» WORK ORDER: State how many lines of the data below hold the string "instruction", giving nothing but the number.

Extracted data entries
* * * * * * * * *

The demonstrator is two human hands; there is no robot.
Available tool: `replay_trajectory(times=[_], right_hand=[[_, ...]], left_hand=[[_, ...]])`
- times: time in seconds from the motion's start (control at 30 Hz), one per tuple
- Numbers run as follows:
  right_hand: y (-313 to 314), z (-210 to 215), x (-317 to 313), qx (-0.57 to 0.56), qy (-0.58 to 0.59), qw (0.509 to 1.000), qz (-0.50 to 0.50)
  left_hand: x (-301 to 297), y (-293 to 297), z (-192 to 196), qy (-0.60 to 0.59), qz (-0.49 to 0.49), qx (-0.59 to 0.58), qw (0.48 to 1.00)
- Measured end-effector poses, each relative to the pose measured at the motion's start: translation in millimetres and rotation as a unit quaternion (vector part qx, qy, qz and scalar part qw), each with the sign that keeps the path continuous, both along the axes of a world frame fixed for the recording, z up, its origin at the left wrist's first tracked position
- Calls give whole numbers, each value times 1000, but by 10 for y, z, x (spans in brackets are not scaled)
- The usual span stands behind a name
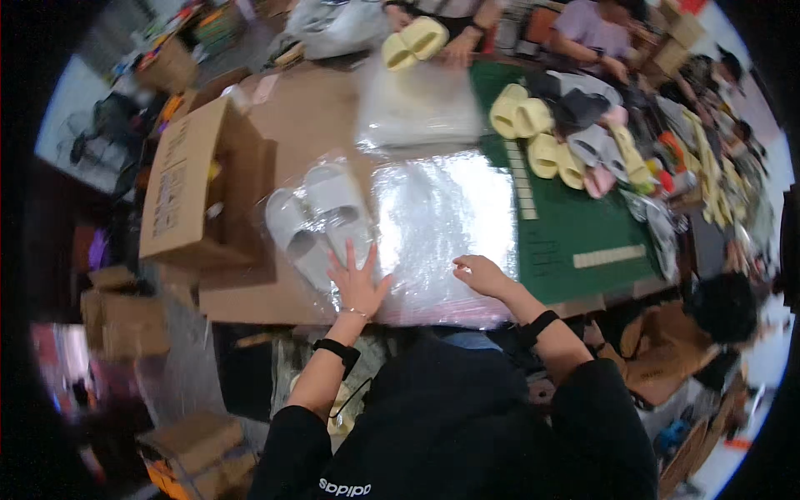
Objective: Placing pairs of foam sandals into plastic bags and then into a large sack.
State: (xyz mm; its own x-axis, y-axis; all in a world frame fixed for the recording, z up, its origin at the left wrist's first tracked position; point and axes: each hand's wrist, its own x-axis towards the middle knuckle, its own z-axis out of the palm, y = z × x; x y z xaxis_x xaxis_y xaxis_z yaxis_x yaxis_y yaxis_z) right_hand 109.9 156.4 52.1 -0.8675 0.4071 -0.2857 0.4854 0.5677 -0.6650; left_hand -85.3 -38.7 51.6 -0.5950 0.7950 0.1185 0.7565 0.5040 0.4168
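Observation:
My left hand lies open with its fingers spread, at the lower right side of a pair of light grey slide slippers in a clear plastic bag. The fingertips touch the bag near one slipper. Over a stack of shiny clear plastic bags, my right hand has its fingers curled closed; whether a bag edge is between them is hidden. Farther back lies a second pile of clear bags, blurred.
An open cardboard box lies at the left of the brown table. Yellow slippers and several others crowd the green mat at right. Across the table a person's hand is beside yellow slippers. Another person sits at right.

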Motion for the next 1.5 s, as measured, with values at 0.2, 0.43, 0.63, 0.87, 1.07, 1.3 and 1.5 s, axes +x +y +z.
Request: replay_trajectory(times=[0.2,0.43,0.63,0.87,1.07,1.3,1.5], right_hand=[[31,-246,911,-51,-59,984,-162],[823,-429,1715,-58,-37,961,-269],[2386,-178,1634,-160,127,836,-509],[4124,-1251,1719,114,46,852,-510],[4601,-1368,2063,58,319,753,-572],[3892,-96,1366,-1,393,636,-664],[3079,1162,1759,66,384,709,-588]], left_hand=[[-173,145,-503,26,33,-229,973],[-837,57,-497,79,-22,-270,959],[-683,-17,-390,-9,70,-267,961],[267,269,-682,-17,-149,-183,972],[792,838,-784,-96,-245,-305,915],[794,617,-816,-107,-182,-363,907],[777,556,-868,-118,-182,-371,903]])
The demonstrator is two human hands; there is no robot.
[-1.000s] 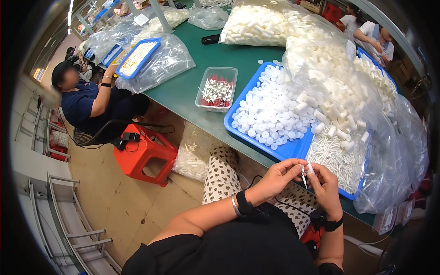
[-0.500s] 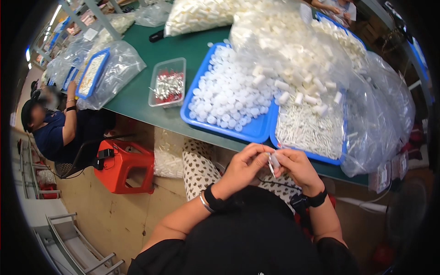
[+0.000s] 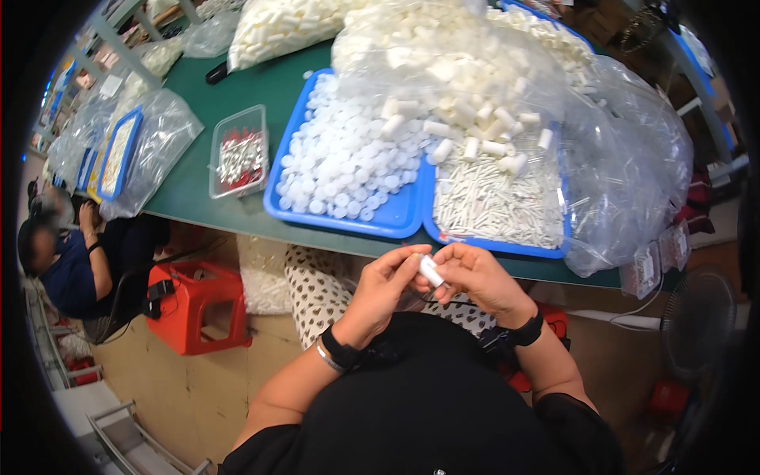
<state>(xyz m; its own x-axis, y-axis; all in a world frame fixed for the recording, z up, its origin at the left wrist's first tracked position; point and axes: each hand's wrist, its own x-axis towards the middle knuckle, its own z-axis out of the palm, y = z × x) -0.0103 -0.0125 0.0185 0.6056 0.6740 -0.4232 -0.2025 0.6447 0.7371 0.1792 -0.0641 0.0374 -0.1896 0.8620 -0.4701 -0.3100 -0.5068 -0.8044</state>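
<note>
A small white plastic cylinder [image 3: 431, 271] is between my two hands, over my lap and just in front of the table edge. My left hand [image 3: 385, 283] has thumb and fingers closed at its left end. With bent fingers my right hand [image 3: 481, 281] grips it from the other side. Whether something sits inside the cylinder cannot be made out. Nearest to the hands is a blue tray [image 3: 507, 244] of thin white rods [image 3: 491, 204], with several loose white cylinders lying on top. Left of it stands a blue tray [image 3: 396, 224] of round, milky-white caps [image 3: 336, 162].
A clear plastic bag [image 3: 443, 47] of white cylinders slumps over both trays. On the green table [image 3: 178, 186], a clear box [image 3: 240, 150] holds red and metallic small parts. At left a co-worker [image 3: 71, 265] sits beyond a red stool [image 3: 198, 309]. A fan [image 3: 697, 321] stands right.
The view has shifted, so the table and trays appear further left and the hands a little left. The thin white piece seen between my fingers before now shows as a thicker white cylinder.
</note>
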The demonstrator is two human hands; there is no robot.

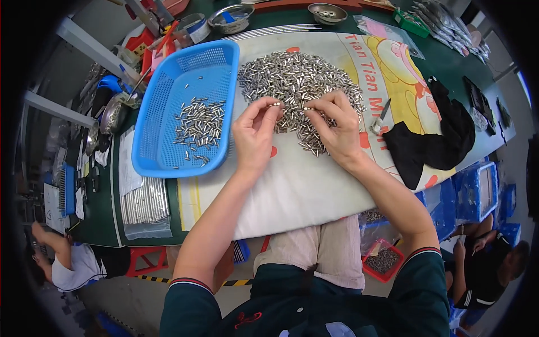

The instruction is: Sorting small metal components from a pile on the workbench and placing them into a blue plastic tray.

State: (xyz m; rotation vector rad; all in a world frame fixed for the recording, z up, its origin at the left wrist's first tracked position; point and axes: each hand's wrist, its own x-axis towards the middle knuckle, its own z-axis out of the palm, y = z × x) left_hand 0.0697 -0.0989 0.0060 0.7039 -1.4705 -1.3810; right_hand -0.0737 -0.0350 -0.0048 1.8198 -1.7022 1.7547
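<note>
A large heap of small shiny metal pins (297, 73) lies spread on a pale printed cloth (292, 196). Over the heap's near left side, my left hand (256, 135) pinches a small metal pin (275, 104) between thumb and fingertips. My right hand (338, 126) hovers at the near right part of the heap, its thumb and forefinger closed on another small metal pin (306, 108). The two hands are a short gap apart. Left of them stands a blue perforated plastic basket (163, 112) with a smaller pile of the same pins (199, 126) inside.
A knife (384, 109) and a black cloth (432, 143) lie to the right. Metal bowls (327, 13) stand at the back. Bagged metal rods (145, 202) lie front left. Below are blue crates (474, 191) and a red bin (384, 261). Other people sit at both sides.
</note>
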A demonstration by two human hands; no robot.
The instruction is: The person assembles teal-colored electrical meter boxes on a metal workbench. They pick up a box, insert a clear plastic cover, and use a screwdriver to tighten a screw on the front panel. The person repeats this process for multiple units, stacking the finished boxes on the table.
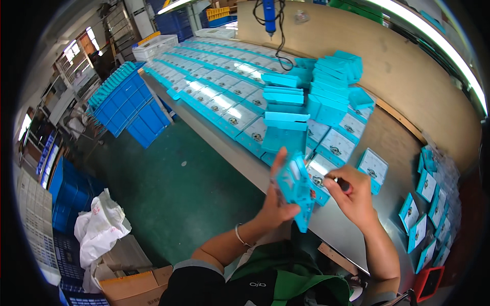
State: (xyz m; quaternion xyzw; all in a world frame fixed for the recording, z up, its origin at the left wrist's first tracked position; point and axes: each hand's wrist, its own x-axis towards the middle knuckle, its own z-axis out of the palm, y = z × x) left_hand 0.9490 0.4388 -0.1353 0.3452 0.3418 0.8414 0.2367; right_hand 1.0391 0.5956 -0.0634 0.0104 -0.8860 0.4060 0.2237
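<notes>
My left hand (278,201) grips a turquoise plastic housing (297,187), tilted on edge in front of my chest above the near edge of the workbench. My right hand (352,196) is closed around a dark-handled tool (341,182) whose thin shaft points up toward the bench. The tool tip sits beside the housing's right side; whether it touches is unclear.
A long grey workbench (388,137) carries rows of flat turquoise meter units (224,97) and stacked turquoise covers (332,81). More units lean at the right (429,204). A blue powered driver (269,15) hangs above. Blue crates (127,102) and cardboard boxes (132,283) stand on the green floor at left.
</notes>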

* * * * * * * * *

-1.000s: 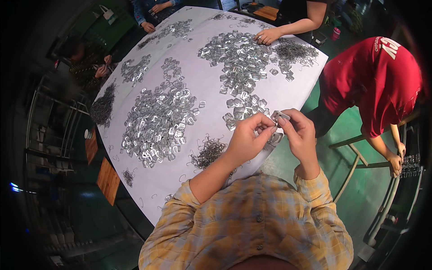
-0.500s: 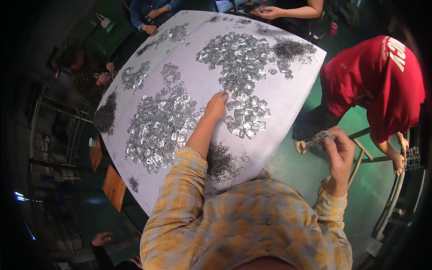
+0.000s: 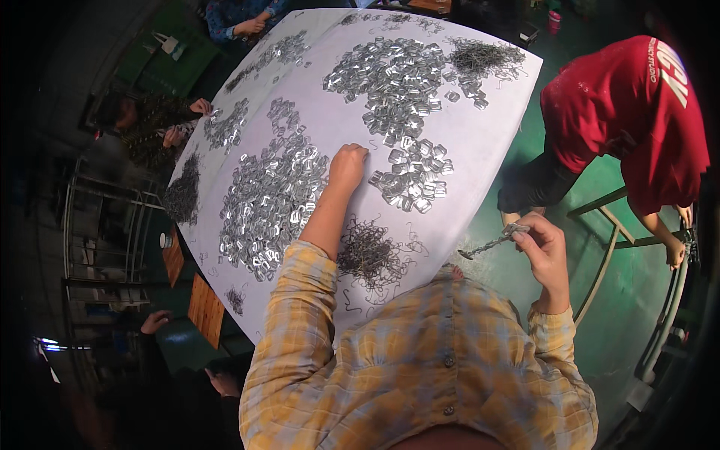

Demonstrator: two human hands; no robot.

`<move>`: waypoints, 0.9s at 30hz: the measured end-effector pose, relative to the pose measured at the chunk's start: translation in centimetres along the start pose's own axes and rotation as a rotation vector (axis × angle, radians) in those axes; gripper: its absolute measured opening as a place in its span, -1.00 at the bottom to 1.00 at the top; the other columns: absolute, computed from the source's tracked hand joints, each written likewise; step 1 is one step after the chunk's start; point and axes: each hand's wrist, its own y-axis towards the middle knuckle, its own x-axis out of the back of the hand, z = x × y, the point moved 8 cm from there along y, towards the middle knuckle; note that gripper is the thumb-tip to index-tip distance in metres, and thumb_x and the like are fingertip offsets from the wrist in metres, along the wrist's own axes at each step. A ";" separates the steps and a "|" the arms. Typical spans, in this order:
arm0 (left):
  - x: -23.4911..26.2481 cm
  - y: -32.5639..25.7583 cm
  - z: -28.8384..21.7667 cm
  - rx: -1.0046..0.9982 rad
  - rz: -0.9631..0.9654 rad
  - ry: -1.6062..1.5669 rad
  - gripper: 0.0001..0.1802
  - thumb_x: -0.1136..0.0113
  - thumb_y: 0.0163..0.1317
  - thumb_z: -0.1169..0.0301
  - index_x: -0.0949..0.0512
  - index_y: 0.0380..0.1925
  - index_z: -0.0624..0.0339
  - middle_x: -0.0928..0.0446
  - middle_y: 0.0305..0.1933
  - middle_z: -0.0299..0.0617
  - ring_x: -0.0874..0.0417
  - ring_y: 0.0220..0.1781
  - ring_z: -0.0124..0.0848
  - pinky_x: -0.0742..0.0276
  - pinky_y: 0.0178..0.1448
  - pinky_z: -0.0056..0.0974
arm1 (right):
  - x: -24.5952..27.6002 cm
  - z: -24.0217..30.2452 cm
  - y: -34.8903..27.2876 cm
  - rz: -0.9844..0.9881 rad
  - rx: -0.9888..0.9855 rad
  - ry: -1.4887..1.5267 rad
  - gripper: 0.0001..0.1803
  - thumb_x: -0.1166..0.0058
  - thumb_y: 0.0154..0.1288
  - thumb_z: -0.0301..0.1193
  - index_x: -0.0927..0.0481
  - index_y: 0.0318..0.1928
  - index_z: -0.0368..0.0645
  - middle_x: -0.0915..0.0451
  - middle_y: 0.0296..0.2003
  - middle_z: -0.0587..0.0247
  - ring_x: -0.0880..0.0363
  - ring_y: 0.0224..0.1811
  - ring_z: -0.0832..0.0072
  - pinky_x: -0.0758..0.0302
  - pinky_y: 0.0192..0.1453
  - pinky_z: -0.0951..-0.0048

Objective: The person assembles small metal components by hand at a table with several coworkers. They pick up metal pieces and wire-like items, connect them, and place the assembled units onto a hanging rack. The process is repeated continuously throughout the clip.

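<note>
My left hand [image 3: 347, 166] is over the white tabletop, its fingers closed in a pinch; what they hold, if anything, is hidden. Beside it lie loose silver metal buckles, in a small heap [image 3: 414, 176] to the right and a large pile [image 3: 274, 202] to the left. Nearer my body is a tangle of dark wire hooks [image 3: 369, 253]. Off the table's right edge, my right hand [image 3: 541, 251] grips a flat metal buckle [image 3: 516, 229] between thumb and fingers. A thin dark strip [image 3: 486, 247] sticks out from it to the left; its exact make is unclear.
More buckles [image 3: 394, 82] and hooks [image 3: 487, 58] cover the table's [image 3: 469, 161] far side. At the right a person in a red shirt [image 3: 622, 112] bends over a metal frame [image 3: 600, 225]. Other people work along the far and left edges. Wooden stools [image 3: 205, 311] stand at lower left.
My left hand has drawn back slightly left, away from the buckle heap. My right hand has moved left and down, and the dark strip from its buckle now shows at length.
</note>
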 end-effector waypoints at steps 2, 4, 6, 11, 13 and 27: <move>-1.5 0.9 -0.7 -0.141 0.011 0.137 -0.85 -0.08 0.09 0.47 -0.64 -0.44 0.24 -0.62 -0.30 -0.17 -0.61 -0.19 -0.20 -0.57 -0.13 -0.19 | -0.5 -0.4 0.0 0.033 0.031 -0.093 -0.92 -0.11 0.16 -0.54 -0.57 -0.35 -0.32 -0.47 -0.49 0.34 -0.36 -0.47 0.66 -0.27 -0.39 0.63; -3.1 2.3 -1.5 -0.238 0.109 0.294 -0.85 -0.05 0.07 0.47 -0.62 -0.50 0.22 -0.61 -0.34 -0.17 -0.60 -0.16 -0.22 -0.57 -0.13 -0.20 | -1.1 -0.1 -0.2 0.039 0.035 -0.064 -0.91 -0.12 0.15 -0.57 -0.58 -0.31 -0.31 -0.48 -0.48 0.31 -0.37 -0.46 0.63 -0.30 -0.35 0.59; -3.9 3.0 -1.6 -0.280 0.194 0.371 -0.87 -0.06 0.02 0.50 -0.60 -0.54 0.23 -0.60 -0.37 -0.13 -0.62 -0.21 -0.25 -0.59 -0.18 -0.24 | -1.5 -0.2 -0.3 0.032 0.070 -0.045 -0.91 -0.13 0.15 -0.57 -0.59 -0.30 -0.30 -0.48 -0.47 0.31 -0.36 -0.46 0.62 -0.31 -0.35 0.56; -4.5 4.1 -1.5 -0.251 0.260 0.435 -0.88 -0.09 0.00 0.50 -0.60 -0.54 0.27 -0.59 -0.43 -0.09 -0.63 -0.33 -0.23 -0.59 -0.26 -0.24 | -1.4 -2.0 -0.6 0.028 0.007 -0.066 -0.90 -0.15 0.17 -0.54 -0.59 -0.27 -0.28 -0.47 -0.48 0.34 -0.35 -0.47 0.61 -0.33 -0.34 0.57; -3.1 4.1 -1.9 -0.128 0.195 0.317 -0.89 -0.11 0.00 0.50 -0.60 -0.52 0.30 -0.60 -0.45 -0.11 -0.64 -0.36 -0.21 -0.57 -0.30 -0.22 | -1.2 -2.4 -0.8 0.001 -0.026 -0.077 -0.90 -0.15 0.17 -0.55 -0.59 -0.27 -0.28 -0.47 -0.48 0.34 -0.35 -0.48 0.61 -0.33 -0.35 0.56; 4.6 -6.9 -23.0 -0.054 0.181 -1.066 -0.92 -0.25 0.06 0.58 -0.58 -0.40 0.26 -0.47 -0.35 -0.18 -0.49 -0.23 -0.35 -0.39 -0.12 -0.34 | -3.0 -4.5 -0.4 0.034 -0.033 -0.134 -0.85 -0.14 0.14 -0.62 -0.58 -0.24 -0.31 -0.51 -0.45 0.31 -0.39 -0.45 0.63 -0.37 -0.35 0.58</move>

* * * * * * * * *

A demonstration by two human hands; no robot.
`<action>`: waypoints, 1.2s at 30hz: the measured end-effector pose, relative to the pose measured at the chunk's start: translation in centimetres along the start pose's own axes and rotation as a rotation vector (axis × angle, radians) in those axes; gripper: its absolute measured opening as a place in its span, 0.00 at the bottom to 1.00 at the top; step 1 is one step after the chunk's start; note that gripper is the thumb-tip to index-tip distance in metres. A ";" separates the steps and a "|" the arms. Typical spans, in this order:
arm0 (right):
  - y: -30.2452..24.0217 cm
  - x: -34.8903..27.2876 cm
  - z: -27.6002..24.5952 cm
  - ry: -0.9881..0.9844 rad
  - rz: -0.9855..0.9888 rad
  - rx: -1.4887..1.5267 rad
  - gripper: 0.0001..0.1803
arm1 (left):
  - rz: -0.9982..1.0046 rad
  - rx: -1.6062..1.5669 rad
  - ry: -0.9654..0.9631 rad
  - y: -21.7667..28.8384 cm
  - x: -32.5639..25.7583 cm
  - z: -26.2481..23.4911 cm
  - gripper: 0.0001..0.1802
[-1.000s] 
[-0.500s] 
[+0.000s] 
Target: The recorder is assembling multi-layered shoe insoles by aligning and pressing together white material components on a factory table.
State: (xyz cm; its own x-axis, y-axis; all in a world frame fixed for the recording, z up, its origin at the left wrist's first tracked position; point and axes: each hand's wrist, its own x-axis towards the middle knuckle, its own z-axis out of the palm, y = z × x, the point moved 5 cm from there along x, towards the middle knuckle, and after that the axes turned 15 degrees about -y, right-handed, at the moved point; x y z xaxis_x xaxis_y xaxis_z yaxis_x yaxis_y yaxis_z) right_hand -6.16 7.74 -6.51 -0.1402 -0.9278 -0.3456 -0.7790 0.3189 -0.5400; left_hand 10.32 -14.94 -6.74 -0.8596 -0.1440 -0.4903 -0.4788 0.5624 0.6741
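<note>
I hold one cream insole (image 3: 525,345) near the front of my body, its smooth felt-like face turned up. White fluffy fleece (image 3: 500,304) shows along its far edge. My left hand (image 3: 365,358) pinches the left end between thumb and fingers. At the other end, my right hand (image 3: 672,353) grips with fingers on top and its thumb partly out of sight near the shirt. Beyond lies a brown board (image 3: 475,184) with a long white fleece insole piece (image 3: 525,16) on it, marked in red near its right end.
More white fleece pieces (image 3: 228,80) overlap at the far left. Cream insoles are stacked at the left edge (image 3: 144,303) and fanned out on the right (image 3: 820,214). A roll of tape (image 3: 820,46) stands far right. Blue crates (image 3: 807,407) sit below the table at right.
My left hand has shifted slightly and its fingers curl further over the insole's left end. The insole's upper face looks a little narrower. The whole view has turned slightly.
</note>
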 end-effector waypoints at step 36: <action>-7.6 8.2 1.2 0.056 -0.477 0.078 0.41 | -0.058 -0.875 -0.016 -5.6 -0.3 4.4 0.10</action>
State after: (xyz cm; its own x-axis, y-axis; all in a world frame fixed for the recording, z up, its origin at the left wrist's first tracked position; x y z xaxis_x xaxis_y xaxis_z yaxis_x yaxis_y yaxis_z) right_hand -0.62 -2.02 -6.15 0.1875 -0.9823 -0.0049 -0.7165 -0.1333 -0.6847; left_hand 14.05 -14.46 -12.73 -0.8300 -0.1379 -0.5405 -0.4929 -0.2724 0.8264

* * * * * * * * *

» OUTPUT OF THE TASK: 2